Die diesjährige Tagesfahrt für Senioren des Ortsrates Ildehausen führte in die Landeshauptstadt Sachsen-Anhalts Magdeburg. Magdeburg mit seinen 23.2000 Einwohner ist mit 1200 Jahren eine der ältesten Städte in den östlichen Bundesländern. Kaum eine andere im mitteleuropäischen Raum hat eine vergleichbar bewegte Vergangenheit wie sie. Einst Kaiserresidenz (daher auch Ottostadt genannt), Hansestadt und preußische Festung wurde Magdeburg immer wieder von Krieg und Zerstörung heimgesucht, doch auch stets wieder aufgebaut. Noch bevor die große Oder-Flut die Stadt erreichte, hatten sich die Ildehäuser aufgemacht nach Magdeburg. Dass große Teile der Stadt später zum Opfer der Fluten wurden, konnte da noch niemand ahnen.
Pünktlich fuhr der Bus ab, um über die Autobahn das Ziel, dem Marktplatz im Zentrum von Magdeburg, zu erreichen. Leider hatte der Wettergott kein Einsehen und es regnete unaufhörlich. So begaben sich die Teilnehmer gleich in den Ratskeller zur Mittagspause, um sich hier ein ausgezeichnetes Buffet munden zu lassen.

Längste Kanalbrücke
der Welt bestaunt

Nach dieser Pause ging die Fahrt weiter zum Wasserstraßenkreuz Magdeburg, wo die Besucher ein gigantisches Verkehrsprojekt erwartete. Hier führt die längste Kanalbrücke der Welt mit 918 Meter Länge den Mittellandkanal über die Elbe. Bei Kaffee und Kuchen wurde mit einem Ausflugsschiff dieses Jahrhundertbauwerk befahren und die Gäste erfuhren warum diese Brücke gebaut wurde. Vorteil ist nämlich, das der Schifffahrt einen zwölf Kilometer langen Umweg mit zwei Schleusen über die Elbe erspart bleibt und man keine unterschiedlichen Wassertiefen mehr überwinden muss. Somit bringt das Wasserstraßenkreuz den Binnenschiffern erhebliche Zeit und Kostenvorteile.

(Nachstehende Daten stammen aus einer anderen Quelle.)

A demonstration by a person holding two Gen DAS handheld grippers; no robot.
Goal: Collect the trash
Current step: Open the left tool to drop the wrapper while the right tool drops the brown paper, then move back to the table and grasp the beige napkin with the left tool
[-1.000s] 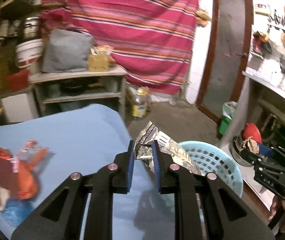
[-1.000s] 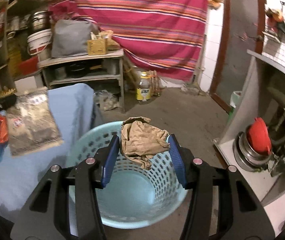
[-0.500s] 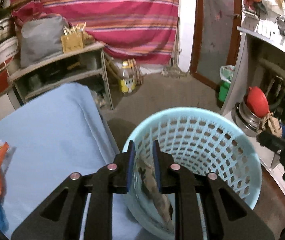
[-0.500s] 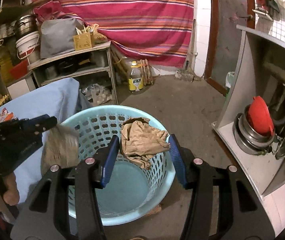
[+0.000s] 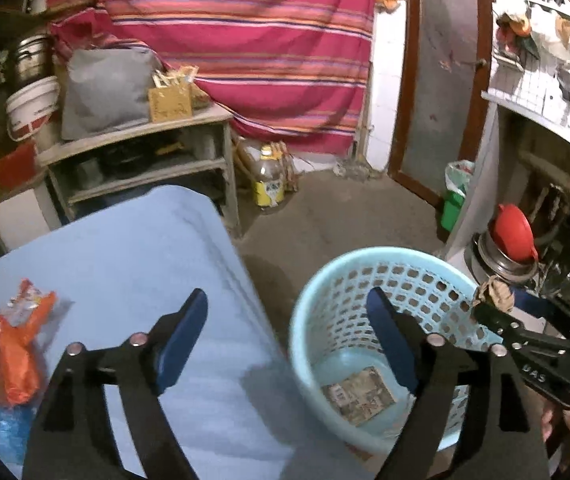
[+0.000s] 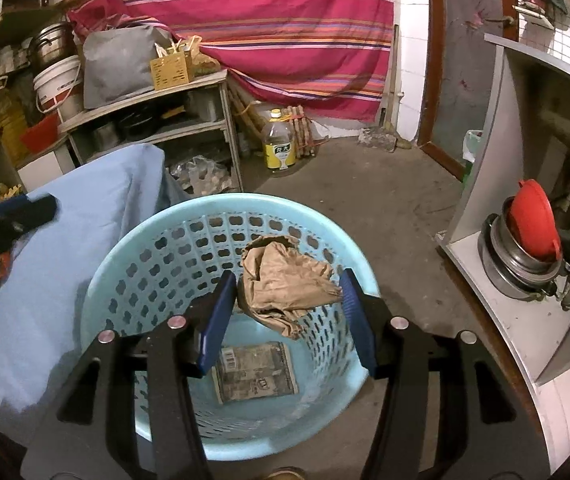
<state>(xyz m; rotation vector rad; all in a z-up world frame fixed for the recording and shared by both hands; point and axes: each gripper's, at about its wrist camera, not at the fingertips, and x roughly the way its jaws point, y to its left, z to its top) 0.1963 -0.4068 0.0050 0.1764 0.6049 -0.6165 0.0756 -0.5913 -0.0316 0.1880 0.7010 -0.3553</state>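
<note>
Basket (image 6: 133, 264): a pale blue perforated plastic tub is stood on the floor just beside the table, so that trash can be dropped straight down from table height.
Printed wrapper (image 6: 255, 372): it is seen lying flat on the basket's bottom, already collected.
Right gripper (image 6: 287, 304): it is held above the basket's opening, with the jaws set wide but touching both sides of a crumpled brown paper (image 6: 285, 284); the wad is carried between the blue pads (image 6: 217, 316). The position is judged to be chosen so that the paper falls inside once the jaws are spread further.
Left gripper (image 5: 287, 340): its jaws are spread wide and nothing is held; it is straddled over the table's edge and the basket's near rim.
Remaining trash: an orange and red wrapper (image 5: 9, 344) and other scraps are left on the table at its far left, well apart from the basket.
Surface: the table (image 5: 133, 264) is covered with a light blue cloth.
Room: a concrete floor, a striped red curtain (image 5: 245, 40), a wooden shelf unit (image 6: 153, 120), an oil bottle (image 6: 279, 148) and a white bucket (image 6: 59, 84) are seen behind.
</note>
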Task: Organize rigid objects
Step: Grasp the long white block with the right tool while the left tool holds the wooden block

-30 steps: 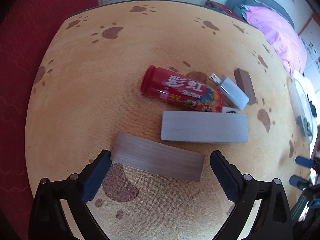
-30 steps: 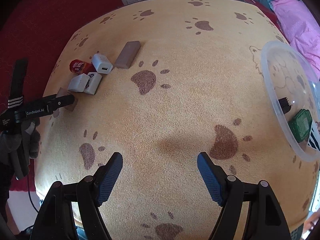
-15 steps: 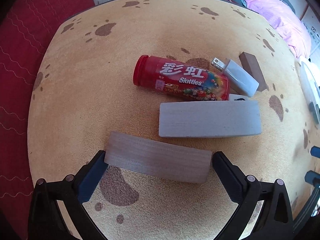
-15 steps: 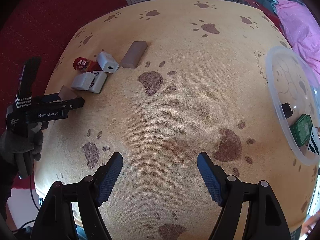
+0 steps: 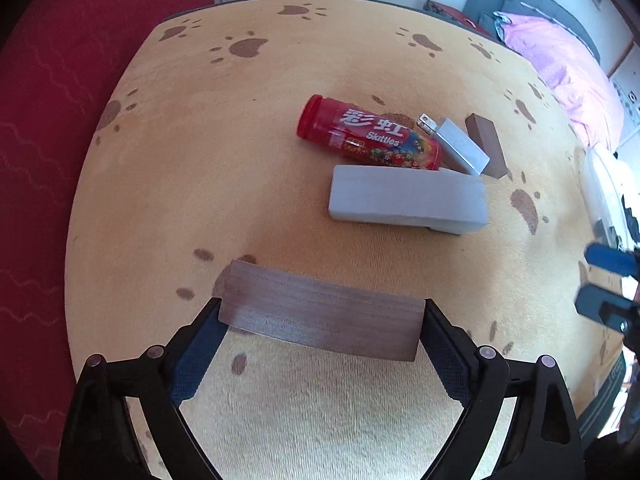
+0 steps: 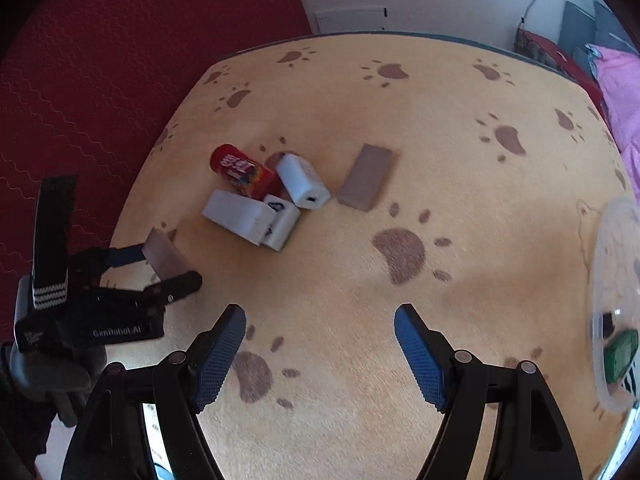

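Closing my left gripper [image 5: 322,334] on the brown wooden block [image 5: 322,316], I see the jaws drawing in with the block lengthwise between them, each blue pad right at one end of it. The block's shadow falls on the cloth below, and in the right wrist view the block [image 6: 164,258] stands tilted between the left gripper's fingers [image 6: 182,284], so it looks lifted off the paw-print tablecloth [image 5: 240,184]. The pads seem to press both ends, and I take it as grasped.

From the block, the other things lie toward one and two o'clock in the left wrist view. Nearest is the long white block [image 5: 406,198], lying flat. Just beyond it is the red Skittles tube [image 5: 368,134], on its side, its end touching the white charger [image 5: 456,146], whose prongs point to eleven o'clock. A second, darker brown block [image 5: 486,144] lies just behind the charger. In the right wrist view a small white tile with a dark mark [image 6: 280,220] sits against the end of the long white block.

My right gripper [image 6: 320,354] hangs over bare cloth with its fingers spread and nothing between them. At three o'clock in that view is the clear plastic bowl [image 6: 600,264], well apart from the pile, with a green item [image 6: 620,354] inside; I cannot tell what it is.
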The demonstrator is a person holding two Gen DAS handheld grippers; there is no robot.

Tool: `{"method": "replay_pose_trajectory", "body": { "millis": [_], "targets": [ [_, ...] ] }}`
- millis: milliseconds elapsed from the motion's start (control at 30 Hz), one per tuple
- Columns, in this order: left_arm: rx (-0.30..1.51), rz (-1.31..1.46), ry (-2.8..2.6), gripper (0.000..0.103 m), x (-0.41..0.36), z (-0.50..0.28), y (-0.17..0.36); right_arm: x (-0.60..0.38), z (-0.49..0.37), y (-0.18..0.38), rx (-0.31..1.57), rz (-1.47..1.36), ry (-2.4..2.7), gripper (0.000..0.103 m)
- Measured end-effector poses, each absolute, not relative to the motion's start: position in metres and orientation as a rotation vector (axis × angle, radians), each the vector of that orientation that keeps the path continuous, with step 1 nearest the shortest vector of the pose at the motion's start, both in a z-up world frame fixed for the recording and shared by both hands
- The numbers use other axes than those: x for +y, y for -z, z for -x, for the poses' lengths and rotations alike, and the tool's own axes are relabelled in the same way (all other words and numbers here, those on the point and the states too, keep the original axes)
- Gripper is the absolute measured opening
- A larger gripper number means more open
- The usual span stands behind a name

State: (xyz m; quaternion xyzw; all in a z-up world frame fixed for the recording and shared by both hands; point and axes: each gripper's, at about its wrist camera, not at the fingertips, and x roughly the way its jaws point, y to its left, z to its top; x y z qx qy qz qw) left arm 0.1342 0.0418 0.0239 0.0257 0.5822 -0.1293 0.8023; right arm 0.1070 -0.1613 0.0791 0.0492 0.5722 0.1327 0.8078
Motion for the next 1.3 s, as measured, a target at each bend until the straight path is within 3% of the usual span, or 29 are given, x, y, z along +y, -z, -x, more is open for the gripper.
{"method": "replay_pose_trajectory", "body": {
  "millis": [233, 367, 500, 667, 1200, 1233, 1300],
  "targets": [
    [1.235, -0.016, 0.236, 0.094, 0.061, -0.119, -0.035, -0.110, -0.144, -0.081, 1.168, 0.021, -0.388, 0.079],
    [1.242, 0.008, 0.221, 0.094, 0.074, -0.107, -0.036, -0.091, -0.162, -0.071, 1.187, 0.066, -0.413, 0.064],
    [1.252, 0.029, 0.210, 0.094, 0.081, -0.099, -0.034, -0.078, -0.168, -0.062, 1.208, 0.107, -0.455, 0.061],
    [1.262, 0.051, 0.196, 0.094, 0.087, -0.094, -0.031, -0.071, -0.164, -0.051, 1.248, 0.128, -0.482, 0.041],
    [1.270, 0.086, 0.167, 0.094, 0.097, -0.085, -0.030, -0.043, -0.159, -0.044, 1.223, 0.212, -0.495, 0.041],
    [1.272, 0.087, 0.164, 0.094, 0.098, -0.084, -0.030, -0.041, -0.159, -0.044, 1.219, 0.221, -0.492, 0.038],
    [1.271, 0.089, 0.159, 0.094, 0.098, -0.082, -0.031, -0.039, -0.157, -0.045, 1.219, 0.228, -0.494, 0.021]
  ]
}}
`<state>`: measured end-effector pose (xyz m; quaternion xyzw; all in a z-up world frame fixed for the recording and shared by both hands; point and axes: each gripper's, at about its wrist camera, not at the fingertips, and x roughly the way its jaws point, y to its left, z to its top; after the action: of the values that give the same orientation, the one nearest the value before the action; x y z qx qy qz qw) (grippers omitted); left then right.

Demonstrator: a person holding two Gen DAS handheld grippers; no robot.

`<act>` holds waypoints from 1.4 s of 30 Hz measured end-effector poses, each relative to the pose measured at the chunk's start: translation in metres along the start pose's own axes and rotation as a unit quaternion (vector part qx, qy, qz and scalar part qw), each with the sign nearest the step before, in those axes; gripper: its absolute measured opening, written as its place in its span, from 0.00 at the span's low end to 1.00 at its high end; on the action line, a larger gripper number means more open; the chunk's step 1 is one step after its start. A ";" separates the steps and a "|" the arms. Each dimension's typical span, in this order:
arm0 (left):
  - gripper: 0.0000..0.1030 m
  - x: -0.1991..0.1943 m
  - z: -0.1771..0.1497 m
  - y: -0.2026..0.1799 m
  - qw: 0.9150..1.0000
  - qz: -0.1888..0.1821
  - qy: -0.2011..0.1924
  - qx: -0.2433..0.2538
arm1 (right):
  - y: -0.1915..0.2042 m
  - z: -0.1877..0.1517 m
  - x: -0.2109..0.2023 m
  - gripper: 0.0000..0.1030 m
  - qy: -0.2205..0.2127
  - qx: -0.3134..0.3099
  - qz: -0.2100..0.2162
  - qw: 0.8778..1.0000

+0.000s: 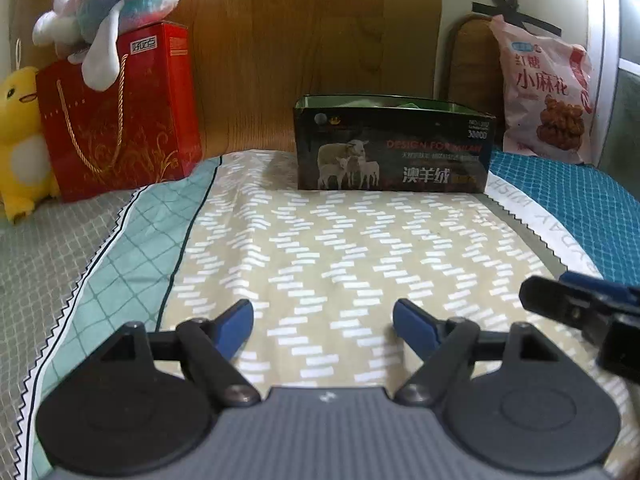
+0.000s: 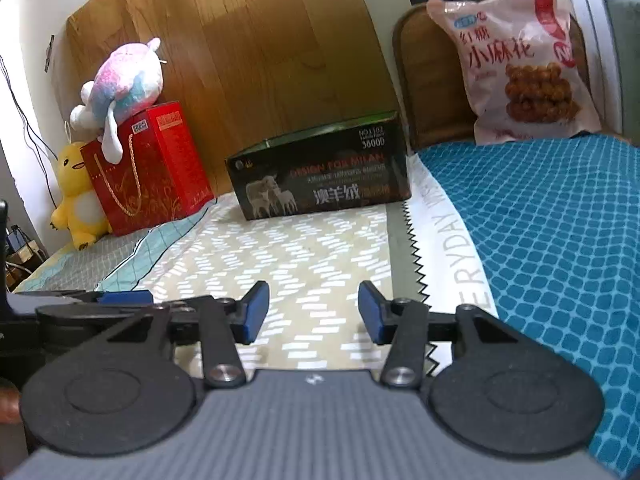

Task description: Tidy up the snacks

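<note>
A dark open-topped box [image 1: 394, 146] with sheep printed on it stands on the bed at the headboard; it also shows in the right wrist view [image 2: 320, 172]. A pink snack bag [image 1: 546, 92] leans upright at the back right, also in the right wrist view [image 2: 520, 64]. My left gripper [image 1: 323, 324] is open and empty, low over the patterned sheet, well short of the box. My right gripper [image 2: 314, 314] is open and empty beside it; its finger shows at the right in the left wrist view [image 1: 576, 304].
A red gift bag [image 1: 116, 120] with a pastel plush [image 1: 112, 4] on top and a yellow plush [image 1: 20, 140] stand at the back left. A wooden headboard [image 1: 300, 40] runs behind. A blue checked cover [image 2: 560, 248] lies to the right.
</note>
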<state>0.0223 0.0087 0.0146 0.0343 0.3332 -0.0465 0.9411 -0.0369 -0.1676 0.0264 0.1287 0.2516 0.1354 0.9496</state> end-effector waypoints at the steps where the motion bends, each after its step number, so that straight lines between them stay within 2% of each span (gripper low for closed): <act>1: 0.78 -0.002 0.000 0.000 1.000 0.001 -0.008 0.001 | 0.000 0.000 -0.001 0.52 -0.003 0.000 0.000 1.000; 6: 0.79 -0.006 -0.003 -0.003 1.000 0.015 -0.019 0.006 | -0.004 -0.001 -0.006 0.62 -0.021 0.012 -0.001 1.000; 15: 0.86 -0.012 -0.006 -0.009 0.998 0.043 -0.040 0.022 | -0.009 -0.003 -0.010 0.71 -0.034 0.028 0.008 0.999; 23: 0.94 -0.015 -0.007 -0.010 0.996 0.063 -0.051 0.025 | -0.010 -0.004 -0.011 0.73 -0.041 0.037 0.014 0.998; 42: 1.00 -0.012 -0.007 -0.013 0.993 0.101 -0.045 0.027 | -0.011 -0.004 -0.014 0.75 -0.048 0.049 0.030 0.997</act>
<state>0.0074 -0.0023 0.0164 0.0908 0.2839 0.0386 0.9538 -0.0486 -0.1818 0.0252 0.1889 0.2085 0.1454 0.9485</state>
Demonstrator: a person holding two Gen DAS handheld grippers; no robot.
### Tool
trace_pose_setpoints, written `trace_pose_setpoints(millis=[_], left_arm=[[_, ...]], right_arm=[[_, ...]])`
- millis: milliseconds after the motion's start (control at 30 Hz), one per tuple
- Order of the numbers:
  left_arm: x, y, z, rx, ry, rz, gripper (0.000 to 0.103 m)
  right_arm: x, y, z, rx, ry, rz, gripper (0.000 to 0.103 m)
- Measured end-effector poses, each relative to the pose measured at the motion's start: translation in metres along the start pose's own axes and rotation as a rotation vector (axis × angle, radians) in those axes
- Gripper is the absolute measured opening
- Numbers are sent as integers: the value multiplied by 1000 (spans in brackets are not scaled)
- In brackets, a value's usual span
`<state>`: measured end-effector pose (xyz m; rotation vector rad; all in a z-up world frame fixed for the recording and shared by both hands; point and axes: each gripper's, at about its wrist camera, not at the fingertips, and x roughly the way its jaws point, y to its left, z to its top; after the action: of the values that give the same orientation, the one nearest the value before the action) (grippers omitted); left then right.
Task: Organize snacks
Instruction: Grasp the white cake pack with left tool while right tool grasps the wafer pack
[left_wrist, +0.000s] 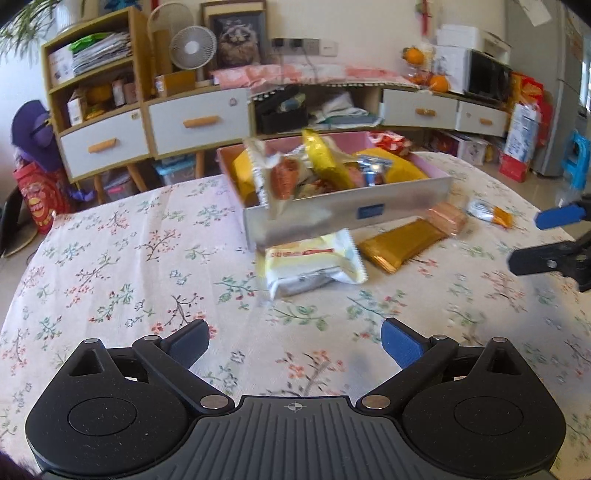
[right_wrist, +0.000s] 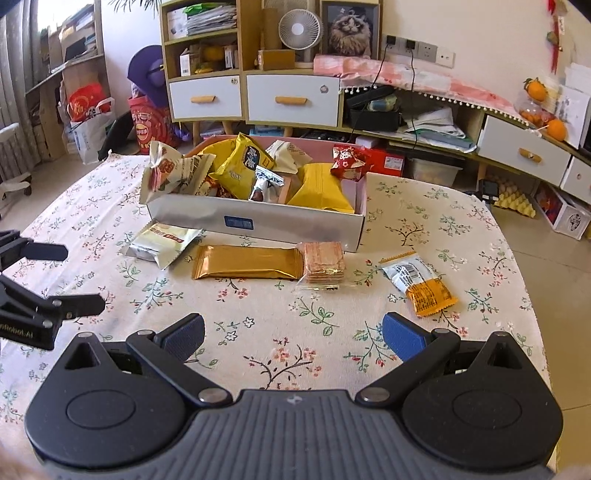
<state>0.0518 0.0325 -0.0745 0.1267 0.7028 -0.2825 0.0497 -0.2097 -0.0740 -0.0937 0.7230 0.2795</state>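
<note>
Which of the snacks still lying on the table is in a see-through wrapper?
The square stack of wafers, between the gold bar and the orange-and-white packet; the others have opaque wrappers.

a long low wooden cabinet (right_wrist: 295, 96) with white drawers stands against the cream wall (right_wrist: 480, 33). on top of it sit a small white fan (right_wrist: 298, 27) and a framed cat picture (right_wrist: 349, 29). left of the fan, shelves (right_wrist: 201, 26) hold stacked papers. right of the picture are wall sockets (right_wrist: 417, 48), and farther right some oranges (right_wrist: 546, 110). the floor (right_wrist: 554, 266) is pale tile. bright daylight falls in by the curtain (right_wrist: 18, 55) far left of the cabinet.
</note>
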Motion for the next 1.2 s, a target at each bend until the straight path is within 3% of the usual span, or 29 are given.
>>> trace_pose_setpoints(millis=[233, 467, 700, 933, 1200], left_arm=[[24, 0, 9, -65, 8, -8, 100], [45, -11, 24, -84, 18, -1, 100], [60, -13, 31, -128, 30, 12, 100], [70, -13, 34, -145, 39, 46, 98], [72, -17, 37, -127, 18, 67, 86]], right_arm=[[18, -6, 8, 10, -5, 22, 101], [35, -19, 17, 109, 2, 38, 91], [53, -29, 25, 198, 17, 56, 71], [64, -28, 28, 196, 27, 29, 67], [73, -32, 32, 208, 13, -4, 58]])
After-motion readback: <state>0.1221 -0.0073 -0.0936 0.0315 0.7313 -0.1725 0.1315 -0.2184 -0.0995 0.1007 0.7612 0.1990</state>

Die Überquerung der Elbe endet in einer gewaltigen Doppelsparschleuse Hohenwarte. Hier wird der Höhenunterschied zwischen Mittellandkanal und Elbe-Havel-Kanal mit einer Hubhöhe von rund 18 bis19 Meter ausgeglichen.
Nach dieser beeindruckenden Dampferfahrt ging es via Autobahn für die Senioren Richtung Heimat, wo man pünktlich und ohne Regen ankam. Trotz des schlechten Wetters gingen alle Teilnehmer gut gelaunt nach Hause.